## Your assignment
The records below are to be retyped in full. Keep every word.

## Entries supplied
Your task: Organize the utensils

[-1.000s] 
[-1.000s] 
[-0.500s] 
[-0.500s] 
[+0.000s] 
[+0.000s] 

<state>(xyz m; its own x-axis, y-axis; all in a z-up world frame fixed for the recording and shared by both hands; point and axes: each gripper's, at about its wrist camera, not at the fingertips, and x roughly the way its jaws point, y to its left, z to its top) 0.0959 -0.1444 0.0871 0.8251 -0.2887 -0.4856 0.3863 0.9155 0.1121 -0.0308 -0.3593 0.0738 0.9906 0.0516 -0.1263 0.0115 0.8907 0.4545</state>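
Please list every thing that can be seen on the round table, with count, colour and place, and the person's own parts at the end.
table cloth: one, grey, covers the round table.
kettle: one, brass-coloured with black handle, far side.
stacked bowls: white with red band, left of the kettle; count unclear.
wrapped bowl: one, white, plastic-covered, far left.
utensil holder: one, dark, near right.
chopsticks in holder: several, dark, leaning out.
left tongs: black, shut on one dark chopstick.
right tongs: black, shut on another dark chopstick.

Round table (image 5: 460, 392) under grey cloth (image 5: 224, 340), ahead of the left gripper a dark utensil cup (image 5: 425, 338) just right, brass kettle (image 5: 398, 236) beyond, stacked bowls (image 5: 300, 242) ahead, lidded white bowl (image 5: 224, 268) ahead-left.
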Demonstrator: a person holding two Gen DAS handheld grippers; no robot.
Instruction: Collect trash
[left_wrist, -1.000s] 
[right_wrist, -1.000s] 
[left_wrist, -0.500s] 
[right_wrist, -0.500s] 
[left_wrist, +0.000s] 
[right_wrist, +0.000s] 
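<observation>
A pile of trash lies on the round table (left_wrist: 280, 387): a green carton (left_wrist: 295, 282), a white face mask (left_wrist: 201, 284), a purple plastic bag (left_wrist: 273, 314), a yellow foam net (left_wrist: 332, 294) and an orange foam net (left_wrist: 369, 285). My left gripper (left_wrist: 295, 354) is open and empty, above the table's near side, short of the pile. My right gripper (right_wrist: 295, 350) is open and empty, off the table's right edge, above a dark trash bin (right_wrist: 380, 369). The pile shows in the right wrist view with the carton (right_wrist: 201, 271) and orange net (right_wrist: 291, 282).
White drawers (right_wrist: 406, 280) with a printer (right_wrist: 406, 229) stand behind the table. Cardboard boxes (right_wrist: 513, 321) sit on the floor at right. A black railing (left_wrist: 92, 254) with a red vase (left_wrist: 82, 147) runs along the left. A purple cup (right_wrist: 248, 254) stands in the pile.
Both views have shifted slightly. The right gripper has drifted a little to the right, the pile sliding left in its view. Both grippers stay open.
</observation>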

## Answer for the task
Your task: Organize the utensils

[-1.000s] 
[-1.000s] 
[-0.500s] 
[-0.500s] 
[+0.000s] 
[+0.000s] 

<state>(xyz m; its own x-axis, y-axis; all in a z-up world frame fixed for the recording and shared by both hands; point and axes: each gripper's, at about its wrist camera, not at the fingertips, and x roughly the way its jaws point, y to its left, z to its top) 0.0959 -0.1444 0.0871 0.8251 -0.2887 -0.4856 0.3863 0.9155 0.1121 -0.0308 -0.3593 0.0738 0.9906 0.0516 -0.1263 0.0115 0.8907 0.4545</state>
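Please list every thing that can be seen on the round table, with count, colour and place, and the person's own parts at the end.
table cloth: one, grey, covers the round table.
kettle: one, brass-coloured with black handle, far side.
stacked bowls: white with red band, left of the kettle; count unclear.
wrapped bowl: one, white, plastic-covered, far left.
utensil holder: one, dark, near right.
chopsticks in holder: several, dark, leaning out.
left tongs: black, shut on one dark chopstick.
right tongs: black, shut on another dark chopstick.

Round table (image 5: 460, 392) under grey cloth (image 5: 224, 340), ahead of the left gripper a dark utensil cup (image 5: 425, 338) just right, brass kettle (image 5: 398, 236) beyond, stacked bowls (image 5: 300, 242) ahead, lidded white bowl (image 5: 224, 268) ahead-left.
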Demonstrator: a person holding two Gen DAS handheld grippers; no robot.
Instruction: Collect trash
[left_wrist, -1.000s] 
[right_wrist, -1.000s] 
[left_wrist, -0.500s] 
[right_wrist, -0.500s] 
[left_wrist, +0.000s] 
[right_wrist, +0.000s] 
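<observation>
A pile of trash lies on the round table (left_wrist: 280, 387): a green carton (left_wrist: 295, 282), a white face mask (left_wrist: 201, 284), a purple plastic bag (left_wrist: 273, 314), a yellow foam net (left_wrist: 332, 294) and an orange foam net (left_wrist: 369, 285). My left gripper (left_wrist: 295, 354) is open and empty, above the table's near side, short of the pile. My right gripper (right_wrist: 295, 350) is open and empty, off the table's right edge, above a dark trash bin (right_wrist: 380, 369). The pile shows in the right wrist view with the carton (right_wrist: 201, 271) and orange net (right_wrist: 291, 282).
White drawers (right_wrist: 406, 280) with a printer (right_wrist: 406, 229) stand behind the table. Cardboard boxes (right_wrist: 513, 321) sit on the floor at right. A black railing (left_wrist: 92, 254) with a red vase (left_wrist: 82, 147) runs along the left. A purple cup (right_wrist: 248, 254) stands in the pile.
Both views have shifted slightly. The right gripper has drifted a little to the right, the pile sliding left in its view. Both grippers stay open.
</observation>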

What the exercise asked for is now complete.